Hope and Faith Remain Guiding Force for Ashley Co-Founder
Mae Abraham knows the addiction treatment community faces pressing challenges, and she's often left to wonder if the resources will be there to meet the need. But the co-founder of Ashley Addiction Treatment always reorients to a place of hope, embodied in the spirit of the Maryland treatment center that she and the late Father Joseph Martin co-founded in 1983.
She likely would tell the professionally disillusioned something similar to what she tells patients navigating early recovery when she visits Ashley on the first Satuday of every month: “Give yourself a chance to have a dream.”
Addiction Professional spoke with Abraham, 91, late last year on the occasion of Ashley Addiction Treatment's 35th anniversary. An alumni homecoming gathering that was scheduled for mid-September had to be canceled because of threatening weather, but Abraham spoke that fall about the connection so many former clients have maintained with a place where they found healing.
“We made it a happy place to come back to,” Abraham says, recalling annual outings with entertainment that were held in Ashley's early years as Father Martin's Ashley.
Change and tradition
The influences of Abraham and Father Martin remain strong at Ashley, even though the facility has experienced leadership changes and no longer bears the name of its charismatic spiritual co-founder. Balancing tradition and innovation continues to be a high-priority topic throughout the substance use treatment field. Ashley seeks to continue to combine the emotional strength of Father Martin's “Chalk Talk” presentations with the contemporary agenda of initiatives such as its Pain Recovery Program.
Abraham says the name change to Ashley Addiction Treatment didn't bother her. “I see people getting sober here,” she says.

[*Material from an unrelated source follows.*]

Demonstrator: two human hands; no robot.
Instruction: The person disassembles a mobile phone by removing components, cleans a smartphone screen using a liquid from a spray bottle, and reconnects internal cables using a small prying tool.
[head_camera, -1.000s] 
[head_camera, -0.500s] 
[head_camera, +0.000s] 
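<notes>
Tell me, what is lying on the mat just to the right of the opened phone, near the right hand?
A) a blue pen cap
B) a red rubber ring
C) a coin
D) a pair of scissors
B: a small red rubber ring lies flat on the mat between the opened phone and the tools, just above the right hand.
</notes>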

She also expresses gratitude for the presence of Ashley's current administrative leader, Rebecca Flood, who as a teenager heard Father Martin speak.

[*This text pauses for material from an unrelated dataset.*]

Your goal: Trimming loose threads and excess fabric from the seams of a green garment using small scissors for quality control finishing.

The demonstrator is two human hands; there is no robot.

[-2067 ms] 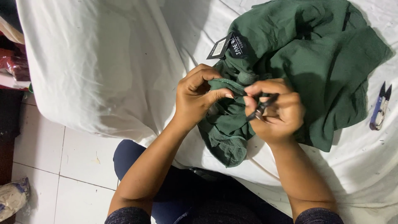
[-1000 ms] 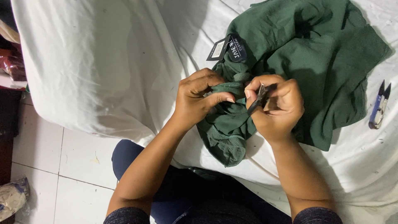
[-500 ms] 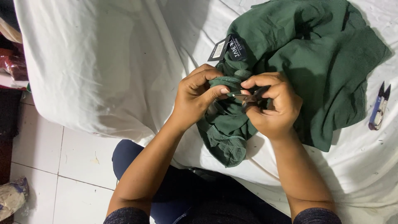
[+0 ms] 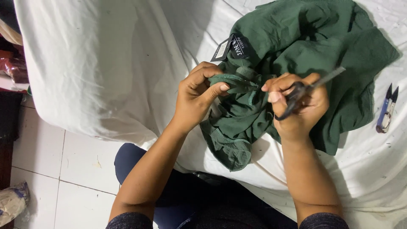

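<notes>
A dark green garment (image 4: 305, 46) lies bunched on a white sheet (image 4: 93, 63). My left hand (image 4: 197, 97) pinches a stitched hem of the garment between thumb and fingers. My right hand (image 4: 299, 108) grips small black-handled scissors (image 4: 305, 91), blades pointing up and right, while its fingertips also hold the hem. A black hang tag (image 4: 233, 47) hangs off the garment just above my left hand.
Blue-handled thread snips (image 4: 386, 110) lie on the sheet at the right. White floor tiles (image 4: 51, 169) show at lower left, with a pale bag (image 4: 12, 203) in the corner and reddish items (image 4: 15, 68) at the left edge.
My right hand has turned the scissors so the blades swing away from the hem, up and to the right. My left hand keeps its pinch on the hem.
</notes>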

Abraham simply communicates that the philosophy of care never should change, and everyone needs to continue to move forward to make new recovery stories happen.
“Ashley was a miracle,” she says. “It would have to be the desire of the good Lord that a Baptist minister's daughter and a Catholic priest would get together to raise money to help alcoholics.”
Another tradition will be commemorated by Ashley on May 14 in Baltimore when it holds its annual Mae Abraham Luncheon, honoring women in recovery and raising money for treatment scholarships. The beneficiaries of these events have a chance to embark on a similar journey to the one Abraham took as a mother in recovery who first met Father Martin when he served as an unexpected fill-in speaker at an Alcoholics Anonymous (AA) meeting.
“He was the happiest, jolliest person,” Abraham recalls from that first encounter. “Everything he put on the chalkboard had happened to me. I vowed then never to be ashamed of it.”
Now 54 years in recovery, Abraham schedules a monthly return to Ashley to tell patients that the miracle can happen to them as well. “God never made a nobody,” she says.